You can split string s into any list of non-empty substrings, where the concatenation of the substrings forms the original string. However, you must split the substrings such that all of them are unique.
A substring is a contiguous sequence of characters within a string.
Example 1:
Input: s = "ababccc" Output: 5 Explanation: One way to split maximally is ['a', 'b', 'ab', 'c', 'cc']. Splitting like ['a', 'b', 'a', 'b', 'c', 'cc'] is not valid as you have 'a' and 'b' multiple times.
Example 2:
Input: s = "aba" Output: 2 Explanation: One way to split maximally is ['a', 'ba'].
Example 3:
Input: s = "aa" Output: 1 Explanation: It is impossible to split the string any further.
Constraints:
1 <= s.length <= 16
s contains only lower case English letters.
Problem Overview: Given a string s, split it into non-empty substrings so that every substring is unique. The goal is to maximize the number of substrings in the split. Each partition must use every character in the string exactly once while ensuring no substring appears more than once.
Approach 1: Backtracking with Hash Set (Time: O(2^n), Space: O(n))
This problem naturally fits backtracking. You explore every possible way to split the string and track which substrings have already been used. Maintain a HashSet (or set) of used substrings. Starting from index i, iterate j from i to the end, creating substring s[i:j+1]. If it is not already in the set, add it, recurse from j+1, and update the maximum count. After recursion, remove the substring to restore the state.
The key insight is pruning invalid states early. The set guarantees substring uniqueness with O(1) average lookup. Because you try every split point, the recursion tree can grow exponentially in the worst case, giving O(2^n) time complexity. Space complexity is O(n) due to recursion depth and the set storing substrings. This approach directly models the problem constraints and performs well for typical input sizes.
Using a hash-based structure is essential. Constant-time membership checks prevent repeated substring usage efficiently, which is why hash tables are part of the core idea.
Approach 2: Dynamic Programming with Bit Masking (Time: O(n * 2^n), Space: O(2^n))
An alternative approach enumerates possible split positions using bit masks. For a string of length n, there are n-1 potential split points. Each mask represents whether a split occurs at a position. Iterate through masks from 0 to 2^(n-1)-1, construct substrings according to the mask, and check whether all generated substrings are unique using a set.
For each mask, scan the string once to build substrings, then verify uniqueness. If all substrings are unique, update the maximum count. This method systematically enumerates partitions rather than exploring them recursively. The complexity becomes O(n * 2^n) because each mask requires scanning the string and performing hash lookups.
This technique is sometimes easier to reason about when you think of the problem as selecting partition boundaries in a string. However, it typically performs worse than backtracking with pruning because it evaluates many invalid partitions that recursion would skip early.

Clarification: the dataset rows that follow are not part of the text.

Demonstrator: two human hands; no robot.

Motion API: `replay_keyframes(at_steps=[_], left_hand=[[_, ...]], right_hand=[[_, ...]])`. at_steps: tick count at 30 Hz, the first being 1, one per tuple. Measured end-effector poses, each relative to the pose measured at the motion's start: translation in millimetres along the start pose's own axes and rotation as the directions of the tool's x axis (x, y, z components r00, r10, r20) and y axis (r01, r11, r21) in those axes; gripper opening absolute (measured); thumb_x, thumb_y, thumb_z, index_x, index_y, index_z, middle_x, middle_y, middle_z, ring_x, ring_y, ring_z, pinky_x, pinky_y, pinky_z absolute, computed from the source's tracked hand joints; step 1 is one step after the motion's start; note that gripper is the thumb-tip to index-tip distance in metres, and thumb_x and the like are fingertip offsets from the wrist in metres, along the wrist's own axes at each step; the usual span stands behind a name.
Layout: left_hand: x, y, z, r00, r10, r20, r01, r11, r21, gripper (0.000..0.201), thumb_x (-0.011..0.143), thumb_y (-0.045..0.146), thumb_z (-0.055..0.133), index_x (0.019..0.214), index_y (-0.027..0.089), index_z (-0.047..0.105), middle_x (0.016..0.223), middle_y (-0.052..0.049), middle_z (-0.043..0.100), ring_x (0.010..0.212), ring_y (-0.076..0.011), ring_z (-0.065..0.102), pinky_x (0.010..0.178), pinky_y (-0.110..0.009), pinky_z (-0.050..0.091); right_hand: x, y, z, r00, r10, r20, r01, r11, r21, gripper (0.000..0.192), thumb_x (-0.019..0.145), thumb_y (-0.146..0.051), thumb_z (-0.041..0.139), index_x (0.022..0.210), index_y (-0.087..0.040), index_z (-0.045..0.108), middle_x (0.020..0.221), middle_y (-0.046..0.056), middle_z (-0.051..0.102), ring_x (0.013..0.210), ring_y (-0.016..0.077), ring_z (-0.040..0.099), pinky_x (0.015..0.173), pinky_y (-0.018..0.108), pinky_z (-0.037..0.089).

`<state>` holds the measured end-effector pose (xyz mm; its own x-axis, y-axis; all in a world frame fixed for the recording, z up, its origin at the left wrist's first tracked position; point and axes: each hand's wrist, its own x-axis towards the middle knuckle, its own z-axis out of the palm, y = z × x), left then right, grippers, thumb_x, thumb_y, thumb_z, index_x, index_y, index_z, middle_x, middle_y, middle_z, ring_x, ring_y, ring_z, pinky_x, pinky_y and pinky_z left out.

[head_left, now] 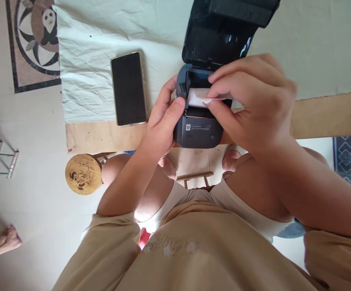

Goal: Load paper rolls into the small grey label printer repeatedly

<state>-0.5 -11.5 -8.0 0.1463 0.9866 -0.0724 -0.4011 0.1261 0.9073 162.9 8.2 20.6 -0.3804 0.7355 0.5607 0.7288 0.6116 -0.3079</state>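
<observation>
A small dark blue label printer [198, 131] sits at the table's front edge with its black lid [223, 32] swung up. A white paper roll [197, 97] lies in its open compartment. My left hand [161, 121] grips the printer's left side, thumb against the compartment's edge. My right hand [254, 105] reaches over from the right, its fingertips pinching the roll inside the compartment.
A black smartphone [129, 89] lies face up on the white cloth [96, 52] left of the printer. The wooden table edge [102, 137] runs below it. A round stool with a panda drawing [83, 174] stands on the floor. Another person's foot [8, 238] shows at lower left.
</observation>
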Motion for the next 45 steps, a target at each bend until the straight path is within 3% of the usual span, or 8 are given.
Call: replay_keyframes(at_steps=[4, 8, 15, 22, 29, 33, 38, 45], left_hand=[[0.3, 0.5, -0.4, 1.000, -0.013, -0.005, 0.013, 1.000, -0.010, 0.027, 0.087, 0.037, 0.051, 0.110, 0.023, 0.055, 0.100, 0.000, 0.062, 0.128, -0.0194, 0.048, 0.102, -0.028, 0.047], [2.1, -2.4, -5.2, 0.999, 0.004, 0.034, -0.003, 1.000, -0.030, 0.031, 0.084, 0.039, 0.056, 0.111, 0.025, 0.055, 0.102, -0.002, 0.062, 0.126, -0.0213, 0.047, 0.090, -0.027, 0.050], [1.7, -2.6, -11.0, 0.998, 0.036, 0.057, -0.044, 0.989, 0.144, 0.044, 0.074, 0.035, 0.069, 0.114, 0.030, 0.053, 0.096, 0.003, 0.058, 0.094, -0.0120, 0.059, 0.083, -0.022, 0.047], [0.3, 0.4, -8.4, 0.999, 0.019, 0.048, -0.027, 0.983, 0.182, 0.050, 0.072, 0.034, 0.070, 0.118, 0.028, 0.050, 0.104, 0.001, 0.057, 0.101, -0.0155, 0.060, 0.086, -0.023, 0.047], [3.5, -6.0, -14.4, 0.996, 0.030, 0.086, -0.046, 0.981, 0.187, 0.065, 0.063, 0.038, 0.076, 0.120, 0.028, 0.048, 0.108, -0.002, 0.056, 0.099, -0.0182, 0.061, 0.082, -0.025, 0.049], [1.9, -3.1, -10.7, 0.998, 0.000, 0.060, -0.009, 0.988, 0.155, 0.062, 0.065, 0.048, 0.073, 0.119, 0.029, 0.049, 0.107, -0.001, 0.058, 0.103, -0.0198, 0.060, 0.086, -0.028, 0.049], [0.7, 0.0, -9.2, 0.999, -0.003, 0.039, -0.004, 0.983, 0.185, 0.053, 0.071, 0.038, 0.071, 0.118, 0.027, 0.050, 0.107, -0.001, 0.058, 0.103, -0.0179, 0.061, 0.088, -0.026, 0.049], [1.3, -0.3, -11.2, 0.998, -0.004, 0.067, -0.007, 0.987, 0.163, 0.059, 0.066, 0.043, 0.074, 0.118, 0.029, 0.050, 0.107, 0.000, 0.058, 0.108, -0.0197, 0.060, 0.090, -0.027, 0.049]], right_hand=[[-3.1, -2.6, 0.0, 0.998, -0.030, -0.061, 0.025, 0.995, -0.094, 0.011, 0.081, -0.027, 0.055, 0.076, -0.023, 0.064, 0.075, 0.001, 0.061, 0.072, 0.0129, 0.054, 0.066, 0.029, 0.042], [-9.2, -7.3, 4.7, 0.985, -0.132, -0.110, 0.130, 0.991, -0.024, 0.003, 0.075, -0.025, 0.061, 0.074, -0.024, 0.063, 0.067, 0.000, 0.057, 0.067, 0.0128, 0.047, 0.063, 0.029, 0.040], [-17.2, -8.3, 6.5, 0.980, -0.197, -0.034, 0.198, 0.979, 0.046, 0.005, 0.076, -0.029, 0.063, 0.079, -0.024, 0.063, 0.076, 0.000, 0.059, 0.078, 0.0131, 0.048, 0.070, 0.029, 0.043], [-14.8, -3.6, -0.3, 0.987, -0.136, -0.091, 0.147, 0.979, 0.138, 0.011, 0.077, -0.031, 0.061, 0.083, -0.022, 0.062, 0.078, 0.002, 0.056, 0.074, 0.0127, 0.047, 0.071, 0.032, 0.038], [-16.2, -3.8, -3.7, 0.998, -0.035, 0.046, 0.034, 0.999, 0.021, 0.020, 0.079, -0.035, 0.058, 0.095, -0.023, 0.056, 0.088, 0.004, 0.054, 0.082, 0.0147, 0.049, 0.074, 0.033, 0.039], [-16.9, -0.3, -5.5, 0.992, -0.095, 0.084, 0.093, 0.995, 0.024, 0.028, 0.073, -0.033, 0.064, 0.098, -0.023, 0.055, 0.092, 0.004, 0.054, 0.085, 0.0163, 0.048, 0.074, 0.033, 0.040], [-16.6, 3.0, -8.9, 0.979, -0.170, 0.116, 0.167, 0.985, 0.040, 0.029, 0.073, -0.025, 0.063, 0.100, -0.024, 0.056, 0.098, 0.001, 0.060, 0.088, 0.0175, 0.049, 0.076, 0.033, 0.039], [-16.9, -5.8, -7.4, 0.988, -0.090, 0.122, 0.085, 0.995, 0.048, 0.022, 0.075, -0.032, 0.063, 0.095, -0.023, 0.057, 0.092, 0.000, 0.062, 0.092, 0.0187, 0.050, 0.076, 0.034, 0.041]])
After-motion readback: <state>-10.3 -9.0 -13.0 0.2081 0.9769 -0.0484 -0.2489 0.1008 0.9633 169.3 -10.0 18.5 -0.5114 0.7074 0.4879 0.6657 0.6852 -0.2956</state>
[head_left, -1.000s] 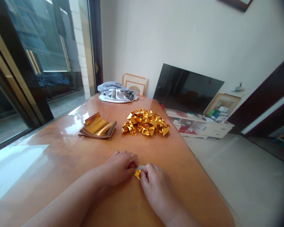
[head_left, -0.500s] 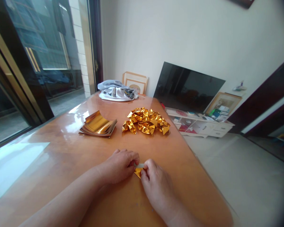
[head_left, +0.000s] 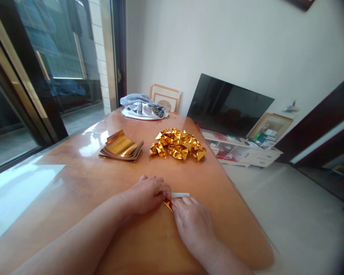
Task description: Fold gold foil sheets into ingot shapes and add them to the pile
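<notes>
A small sheet of gold foil paper (head_left: 168, 204) lies on the table between my hands, partly folded, with a pale strip of its back (head_left: 180, 195) showing along the far side. My left hand (head_left: 150, 194) is closed on its left end, fingers curled and pressed down. Over its right part, my right hand (head_left: 190, 215) has its fingers together on the paper; the thumb is mostly hidden. Farther off sits a stack of gold foil sheets (head_left: 122, 147), the top one curling up. To its right is a heap of folded gold foil pieces (head_left: 179, 144).
The glossy wooden table (head_left: 126, 173) ends at a rounded right edge. At its far end lies a bundle of grey-blue cloth (head_left: 143, 107) beside framed pictures (head_left: 166, 97). A television (head_left: 229, 105) stands on a low white cabinet (head_left: 255, 154). A sliding glass door (head_left: 14, 110) is at the left.
My right hand has shifted right and flattened over the foil paper, baring more of the pale strip. My left hand stays at the left end. The view has moved slightly.
</notes>
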The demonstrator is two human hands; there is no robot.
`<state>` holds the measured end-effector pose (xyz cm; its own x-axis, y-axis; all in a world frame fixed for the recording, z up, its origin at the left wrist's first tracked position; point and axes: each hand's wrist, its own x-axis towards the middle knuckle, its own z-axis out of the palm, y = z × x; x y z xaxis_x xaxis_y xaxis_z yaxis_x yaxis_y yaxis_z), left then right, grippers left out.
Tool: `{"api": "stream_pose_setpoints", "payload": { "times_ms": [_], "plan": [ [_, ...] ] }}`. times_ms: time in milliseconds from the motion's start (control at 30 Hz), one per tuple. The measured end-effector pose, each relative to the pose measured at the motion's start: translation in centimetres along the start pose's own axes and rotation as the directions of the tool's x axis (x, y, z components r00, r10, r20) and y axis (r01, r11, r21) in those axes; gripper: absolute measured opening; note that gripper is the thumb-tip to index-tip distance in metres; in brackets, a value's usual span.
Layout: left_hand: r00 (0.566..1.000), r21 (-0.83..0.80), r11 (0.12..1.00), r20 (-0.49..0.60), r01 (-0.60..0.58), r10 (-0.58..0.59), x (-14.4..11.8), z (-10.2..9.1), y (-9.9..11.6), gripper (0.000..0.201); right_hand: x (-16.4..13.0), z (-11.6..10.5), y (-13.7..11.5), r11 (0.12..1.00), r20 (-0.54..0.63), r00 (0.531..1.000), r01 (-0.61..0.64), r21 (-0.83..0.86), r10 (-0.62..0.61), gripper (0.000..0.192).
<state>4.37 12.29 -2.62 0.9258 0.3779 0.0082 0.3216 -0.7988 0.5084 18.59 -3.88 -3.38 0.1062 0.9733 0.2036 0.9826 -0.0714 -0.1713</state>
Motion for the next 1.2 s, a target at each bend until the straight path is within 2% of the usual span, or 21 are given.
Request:
{"api": "stream_pose_setpoints", "payload": {
  "times_ms": [267, 433, 600, 900, 1100, 1200],
  "plan": [
    [1.0, -0.028, 1.0, 0.004, 0.01, -0.01, 0.2, 0.1, 0.1, 0.029, -0.7, -0.9, 1.1, 0.999, 0.02, 1.0, 0.015, 0.029, -0.015, 0.032],
    [1.0, -0.025, 1.0, 0.007, 0.005, -0.004, 0.2, -0.1, 0.3, 0.029, -0.6, -1.6, 0.6, 0.991, 0.096, 0.989, 0.119, -0.056, -0.113, 0.048],
    [1.0, -0.025, 1.0, 0.006, -0.002, 0.002, 0.2, -0.1, 0.2, 0.031, -0.8, -2.0, 0.1, 0.983, 0.141, 0.981, 0.148, -0.105, -0.133, 0.045],
    [1.0, -0.018, 1.0, -0.006, 0.019, -0.019, 0.3, 0.1, 0.2, 0.03, -4.0, -1.9, 1.2, 0.983, 0.164, 0.98, 0.137, -0.125, -0.115, 0.05],
    [0.999, -0.009, 1.0, -0.018, 0.027, -0.028, 0.1, 0.2, 0.3, 0.03, -4.0, -2.3, 0.9, 0.979, 0.196, 0.973, 0.148, -0.137, -0.12, 0.049],
    [0.999, 0.007, 0.999, -0.028, 0.035, -0.034, 0.1, 0.3, 0.4, 0.022, -3.8, -2.2, 0.8, 0.978, 0.19, 0.974, 0.154, -0.144, -0.125, 0.048]
  ]
}}
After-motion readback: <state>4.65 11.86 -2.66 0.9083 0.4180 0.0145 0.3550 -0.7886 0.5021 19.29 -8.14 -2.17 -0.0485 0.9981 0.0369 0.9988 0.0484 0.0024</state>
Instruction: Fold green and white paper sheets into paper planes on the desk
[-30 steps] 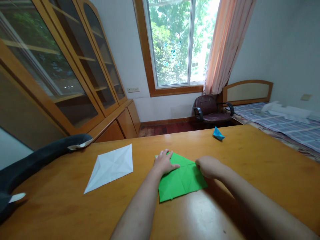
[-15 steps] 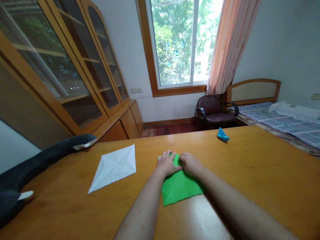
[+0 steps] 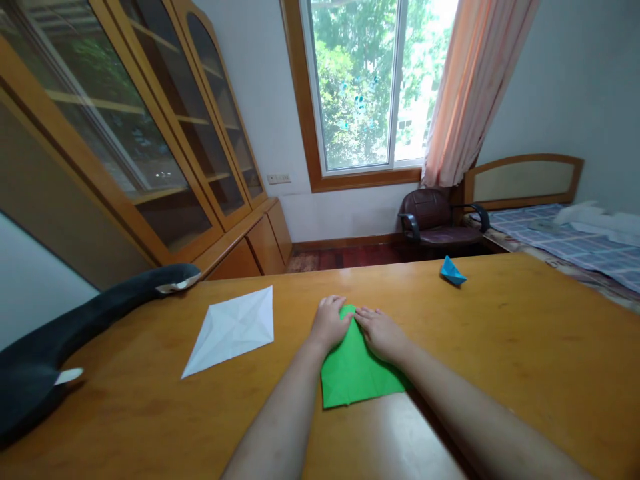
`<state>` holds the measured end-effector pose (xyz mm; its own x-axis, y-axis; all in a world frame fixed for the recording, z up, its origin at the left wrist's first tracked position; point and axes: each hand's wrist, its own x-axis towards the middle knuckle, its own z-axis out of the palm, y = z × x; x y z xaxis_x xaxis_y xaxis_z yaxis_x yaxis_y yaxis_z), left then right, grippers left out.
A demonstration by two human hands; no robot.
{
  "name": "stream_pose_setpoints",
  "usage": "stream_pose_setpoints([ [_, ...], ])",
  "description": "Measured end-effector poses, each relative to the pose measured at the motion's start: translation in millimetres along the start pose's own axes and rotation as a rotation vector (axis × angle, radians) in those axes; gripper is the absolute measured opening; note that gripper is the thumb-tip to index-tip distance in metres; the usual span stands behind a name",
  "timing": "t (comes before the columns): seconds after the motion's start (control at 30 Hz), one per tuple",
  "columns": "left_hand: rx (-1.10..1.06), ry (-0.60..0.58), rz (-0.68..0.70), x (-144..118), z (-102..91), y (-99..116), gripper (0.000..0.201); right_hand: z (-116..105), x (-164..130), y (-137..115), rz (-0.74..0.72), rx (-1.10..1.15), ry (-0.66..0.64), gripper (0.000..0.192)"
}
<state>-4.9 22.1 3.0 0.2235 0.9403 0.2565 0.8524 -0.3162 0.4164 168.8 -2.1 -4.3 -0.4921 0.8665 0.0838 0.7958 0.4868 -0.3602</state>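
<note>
A folded sheet of green paper (image 3: 357, 373) lies on the table in front of me, its narrow end pointing away. Creases show across its wide near part. My left hand (image 3: 330, 325) grips the upper left edge, thumb on top of the paper and fingers curled at the far end. Against the upper right edge rests my right hand (image 3: 383, 333), open, its fingers stretched toward the paper's tip. The hands are close together but apart, and they hide both slanted edges of the sheet.
To the left on the wooden table (image 3: 525, 373) are a creased white paper (image 3: 237, 331) and a dark plush toy (image 3: 95, 327). A small blue folded paper boat (image 3: 453, 272) sits near the far edge at right. Beyond stand a chair (image 3: 427, 217) and a bed (image 3: 540, 227).
My left thumb has drawn back from the paper's middle toward its left edge. The fingers of my right hand, curled before, now lie straighter along the right edge. The view has shifted slightly.
</note>
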Motion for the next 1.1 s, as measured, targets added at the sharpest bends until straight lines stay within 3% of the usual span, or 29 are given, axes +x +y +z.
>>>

Recommended for interviews: Backtracking with a hash set is the expected solution. It clearly demonstrates recursive exploration, pruning, and set-based uniqueness checks. Interviewers usually want to see you model the search space and eliminate invalid paths efficiently. The bitmask approach proves you understand partition enumeration, but the backtracking strategy shows stronger algorithmic intuition.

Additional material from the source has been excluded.